Precision Medicine in Pancreatic Cancer May Improve Overall Survival

SUMMARY: The American Cancer Society estimates that for 2020, about 57,600 people will be diagnosed with pancreatic cancer and about 47,050 people will die of the disease. Pancreatic cancer is the fourth most common cause of cancer-related deaths in the United States and Western Europe. Unfortunately, unlike other malignancies, very little progress has been made and outcome for patients with advanced pancreatic cancer has been dismal, with a 5-year survival rate for metastatic pancreatic cancer of approximately 9%.

Patients with metastatic Pancreatic Ductal AdenoCarcinoma (PDAC) are often treated with chemotherapy and treatment regimens include FOLFIRINOX and Gemcitabine with nab-Paclitaxel (ABRAXANE®).

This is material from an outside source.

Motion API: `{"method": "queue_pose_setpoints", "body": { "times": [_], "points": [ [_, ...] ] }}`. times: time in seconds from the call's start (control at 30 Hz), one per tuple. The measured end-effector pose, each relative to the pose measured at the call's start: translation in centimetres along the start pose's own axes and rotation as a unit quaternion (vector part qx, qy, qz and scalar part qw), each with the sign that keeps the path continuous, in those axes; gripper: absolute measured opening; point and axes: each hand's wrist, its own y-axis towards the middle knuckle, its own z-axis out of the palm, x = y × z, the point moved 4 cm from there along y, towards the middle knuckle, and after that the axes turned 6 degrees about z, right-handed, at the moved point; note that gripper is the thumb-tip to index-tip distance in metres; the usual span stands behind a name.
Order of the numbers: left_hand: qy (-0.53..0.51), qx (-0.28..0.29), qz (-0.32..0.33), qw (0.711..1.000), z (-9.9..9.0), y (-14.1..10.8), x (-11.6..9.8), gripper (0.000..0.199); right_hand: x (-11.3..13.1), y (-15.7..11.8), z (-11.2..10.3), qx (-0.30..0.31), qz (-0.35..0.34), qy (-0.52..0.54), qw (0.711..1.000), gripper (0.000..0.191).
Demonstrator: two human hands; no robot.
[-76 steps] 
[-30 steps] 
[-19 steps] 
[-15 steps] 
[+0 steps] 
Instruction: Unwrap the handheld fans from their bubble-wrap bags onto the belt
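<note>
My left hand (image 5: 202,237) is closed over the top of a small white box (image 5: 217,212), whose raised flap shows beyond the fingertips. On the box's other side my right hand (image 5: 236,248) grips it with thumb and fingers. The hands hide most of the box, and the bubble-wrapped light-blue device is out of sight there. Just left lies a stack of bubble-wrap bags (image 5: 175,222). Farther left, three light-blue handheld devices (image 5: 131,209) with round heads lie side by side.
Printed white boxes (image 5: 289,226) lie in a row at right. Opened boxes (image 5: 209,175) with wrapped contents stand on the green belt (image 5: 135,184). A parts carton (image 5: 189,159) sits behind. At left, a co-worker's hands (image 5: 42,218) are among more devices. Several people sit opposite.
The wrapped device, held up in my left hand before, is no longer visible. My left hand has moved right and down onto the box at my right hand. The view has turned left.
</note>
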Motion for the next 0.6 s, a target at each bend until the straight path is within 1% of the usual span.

However, resistance to current treatment modalities is common, and the median Overall Survival (OS) remains less than 1 year, suggesting that treatment with chemotherapy alone probably may not increase response rates and Overall Survival.

In an attempt to improve outcomes in patients with metastatic PDAC, molecular profiling using Next Generation Sequencing (NGS) and protein IHC panel-based examination of patients’ tumors, has enabled grouping patients into molecular subgroups with therapeutically actionable molecular alterations. It is estimated that approximately 25% of pancreatic cancers harbor actionable molecular alterations, defined as molecular alterations for which there is clinical or strong preclinical evidence of a predictive benefit from a specific therapy. However, less than 5% of patients with pancreatic cancer having actionable molecular alterations receive targeted therapies. This may be because of the aggressive nature of the disease or economic and logistical barriers. The commonly altered pathways include DNA repair (15%), cell cycle (11%), and AKT/mTOR (19%). Molecular targets have included Homologous Recombination Repair genes (14-17%), HER2 amplification genes (2%) and MisMatch Repair gene deficiency (MicroSatellite Instability 2-3%). Mutations in DNA repair genes are the most common “highly actionable” alterations (15%). The most frequently mutated DNA repair genes are ATM (4.5%) and BRCA2 (2.9%). Some examples of available targeted agents for patients with metastatic PDAC include PARP inhibitors for BRCA1 and BRCA2 mutations, TRK inhibitors for NTRK1, NTRK2, or NTRK3 fusions, and Immune Checkpoint Inhibitors for MMR-deficient or MSI-H tumors. Patients with these genetic alterations constitute about 8% of patients, with pancreatic cancer.

Know Your Tumor (KYT) is a precision medicine program, which is a collaboration between Perthera Inc. and the Pancreatic Cancer Action Network (PanCAN), and utilizes Perthera’s precision medicine system for multiomic molecular profiling of a nonselected patient population. Multiomics is data analysis at multiple levels such as genome, epigenome, transcriptome, proteome, and metabolome, to comprehensively understand human health and diseases, by interpreting molecular intricacy and variations. The intent of the KYT program is to match patients with appropriate clinical trials and therapies, based on actionable molecular alterations, treatment history, and geographical locations. The purpose of this study was to determine whether patients with pancreatic cancer whose tumors harbored actionable molecular alterations and who received molecularly matched therapy, had a longer median Overall Survival, than similar patients who did not receive molecularly matched therapy.

In this program, of the 1082 patients who received reports on their tumor genomic profile, outcomes were available for 677 patients, of whom 189 patients had actionable molecular alterations. At a median follow up of 383 days, patients with actionable molecular alterations who received a matched therapy (N=46) had a significantly longer median Overall Survival, compared to those patients who only received unmatched therapies (N=143), and this was statistically significant (2.58 years versus 1.51 years; HR=0.42: P=0.0004). The 46 patients who received a matched therapy also had significantly longer Overall Survival than the 488 patients who did not have an actionable molecular alteration (2.58 years versus 1.32 years; HR=0.34; P<0.0001). The median Overall Survival was not different between the patients who received unmatched therapy and those without an actionable molecular alteration (HR=0.82; P=0.10).

It was concluded from these Real-World outcomes that a matched therapy for patients with actionable molecular alterations can have a substantial effect on survival, in patients with pancreatic cancer. The authors acknowledged that only 2% of patients who were referred to undergo molecular profiling ultimately received a matched therapy and 143 patients with actionable molecular alterations received only unmatched therapies due to a variety of reasons including logistical issues and economic barriers.

Overall survival in patients with pancreatic cancer receiving matched therapies following molecular profiling: a retrospective analysis of the Know Your Tumor registry trial. Pishvaian MJ, Blais EM, Brody JR, et al. Lancet Oncol. 2020 Apr;21(4):508-518.doi: 10.1016/S1470-2045(20)30074-7. Epub 2020 Mar 2.